- REQUIREMENT
State the number of lines in these records that include the string "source", and say nothing more.
(EXCERPTED RECORDS)
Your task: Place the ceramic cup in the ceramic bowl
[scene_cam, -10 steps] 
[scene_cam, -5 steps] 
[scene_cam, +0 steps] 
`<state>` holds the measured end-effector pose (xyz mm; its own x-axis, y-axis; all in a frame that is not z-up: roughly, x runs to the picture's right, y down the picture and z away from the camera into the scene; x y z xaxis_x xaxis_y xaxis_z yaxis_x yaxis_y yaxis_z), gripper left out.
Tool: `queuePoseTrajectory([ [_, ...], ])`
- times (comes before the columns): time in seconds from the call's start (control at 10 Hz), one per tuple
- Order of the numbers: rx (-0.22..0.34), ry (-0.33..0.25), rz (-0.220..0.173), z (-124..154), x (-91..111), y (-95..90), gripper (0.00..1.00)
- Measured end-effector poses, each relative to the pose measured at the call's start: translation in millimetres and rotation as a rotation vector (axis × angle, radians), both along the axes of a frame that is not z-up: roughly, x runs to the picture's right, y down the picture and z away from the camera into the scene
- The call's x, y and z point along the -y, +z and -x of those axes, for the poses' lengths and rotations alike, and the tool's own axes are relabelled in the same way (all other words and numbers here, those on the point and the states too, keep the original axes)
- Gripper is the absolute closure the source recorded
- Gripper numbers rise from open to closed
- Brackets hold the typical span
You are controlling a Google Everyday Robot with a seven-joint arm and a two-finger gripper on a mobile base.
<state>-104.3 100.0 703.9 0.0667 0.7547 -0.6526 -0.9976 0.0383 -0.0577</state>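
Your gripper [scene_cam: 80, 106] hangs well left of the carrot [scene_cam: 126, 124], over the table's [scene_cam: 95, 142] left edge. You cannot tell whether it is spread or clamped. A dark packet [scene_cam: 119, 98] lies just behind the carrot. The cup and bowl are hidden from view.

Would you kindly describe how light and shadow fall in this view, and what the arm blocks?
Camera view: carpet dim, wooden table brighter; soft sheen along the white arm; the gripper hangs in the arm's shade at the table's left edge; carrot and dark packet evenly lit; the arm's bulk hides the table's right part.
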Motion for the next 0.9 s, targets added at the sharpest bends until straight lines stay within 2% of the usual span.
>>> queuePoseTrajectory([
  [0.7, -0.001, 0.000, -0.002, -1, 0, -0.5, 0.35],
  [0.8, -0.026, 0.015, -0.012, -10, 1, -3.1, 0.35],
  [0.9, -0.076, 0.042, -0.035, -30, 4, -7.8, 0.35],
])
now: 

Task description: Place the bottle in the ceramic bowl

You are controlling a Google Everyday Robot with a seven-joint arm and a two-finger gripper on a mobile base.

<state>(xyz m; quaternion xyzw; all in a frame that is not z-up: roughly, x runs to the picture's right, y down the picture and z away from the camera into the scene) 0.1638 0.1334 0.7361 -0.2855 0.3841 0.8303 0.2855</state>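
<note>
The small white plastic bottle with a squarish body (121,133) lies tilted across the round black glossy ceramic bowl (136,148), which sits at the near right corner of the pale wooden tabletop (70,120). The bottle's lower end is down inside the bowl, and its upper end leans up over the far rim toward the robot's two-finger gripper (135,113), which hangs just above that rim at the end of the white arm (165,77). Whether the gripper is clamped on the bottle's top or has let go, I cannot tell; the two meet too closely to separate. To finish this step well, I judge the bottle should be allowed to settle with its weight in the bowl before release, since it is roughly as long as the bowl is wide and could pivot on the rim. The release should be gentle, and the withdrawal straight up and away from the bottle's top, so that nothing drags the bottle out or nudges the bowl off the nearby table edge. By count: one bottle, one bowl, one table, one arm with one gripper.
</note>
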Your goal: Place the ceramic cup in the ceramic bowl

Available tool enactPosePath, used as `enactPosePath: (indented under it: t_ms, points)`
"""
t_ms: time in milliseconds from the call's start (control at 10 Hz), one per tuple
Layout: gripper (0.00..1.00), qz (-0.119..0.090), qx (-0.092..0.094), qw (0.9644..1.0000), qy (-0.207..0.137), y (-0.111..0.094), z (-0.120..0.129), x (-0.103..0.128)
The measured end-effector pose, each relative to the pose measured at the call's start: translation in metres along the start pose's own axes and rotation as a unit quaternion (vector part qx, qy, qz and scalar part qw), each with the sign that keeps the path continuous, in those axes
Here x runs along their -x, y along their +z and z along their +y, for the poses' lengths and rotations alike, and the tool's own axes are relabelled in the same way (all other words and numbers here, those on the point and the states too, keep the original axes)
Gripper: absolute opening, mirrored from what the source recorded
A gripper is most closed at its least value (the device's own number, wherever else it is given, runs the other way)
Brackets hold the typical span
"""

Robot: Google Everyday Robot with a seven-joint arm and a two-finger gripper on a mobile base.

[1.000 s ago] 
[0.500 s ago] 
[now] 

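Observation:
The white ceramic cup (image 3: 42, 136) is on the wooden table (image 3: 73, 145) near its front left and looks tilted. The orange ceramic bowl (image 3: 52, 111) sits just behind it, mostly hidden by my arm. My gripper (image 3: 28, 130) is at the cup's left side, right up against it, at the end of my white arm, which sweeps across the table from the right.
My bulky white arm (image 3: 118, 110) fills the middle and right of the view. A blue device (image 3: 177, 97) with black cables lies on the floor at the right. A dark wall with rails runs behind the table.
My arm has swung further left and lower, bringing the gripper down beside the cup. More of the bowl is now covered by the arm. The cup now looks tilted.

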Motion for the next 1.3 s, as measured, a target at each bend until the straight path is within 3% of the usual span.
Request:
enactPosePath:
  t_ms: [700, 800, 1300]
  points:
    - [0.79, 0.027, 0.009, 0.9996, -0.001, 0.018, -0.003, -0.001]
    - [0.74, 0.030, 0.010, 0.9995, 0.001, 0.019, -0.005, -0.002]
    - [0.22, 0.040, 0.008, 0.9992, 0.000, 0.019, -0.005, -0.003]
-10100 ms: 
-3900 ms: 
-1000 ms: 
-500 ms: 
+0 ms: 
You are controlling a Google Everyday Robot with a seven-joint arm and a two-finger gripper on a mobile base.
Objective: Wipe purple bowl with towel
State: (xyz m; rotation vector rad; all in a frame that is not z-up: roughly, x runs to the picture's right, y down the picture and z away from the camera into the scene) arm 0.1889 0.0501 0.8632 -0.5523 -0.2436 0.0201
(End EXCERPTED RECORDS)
- EXERCISE RESULT
2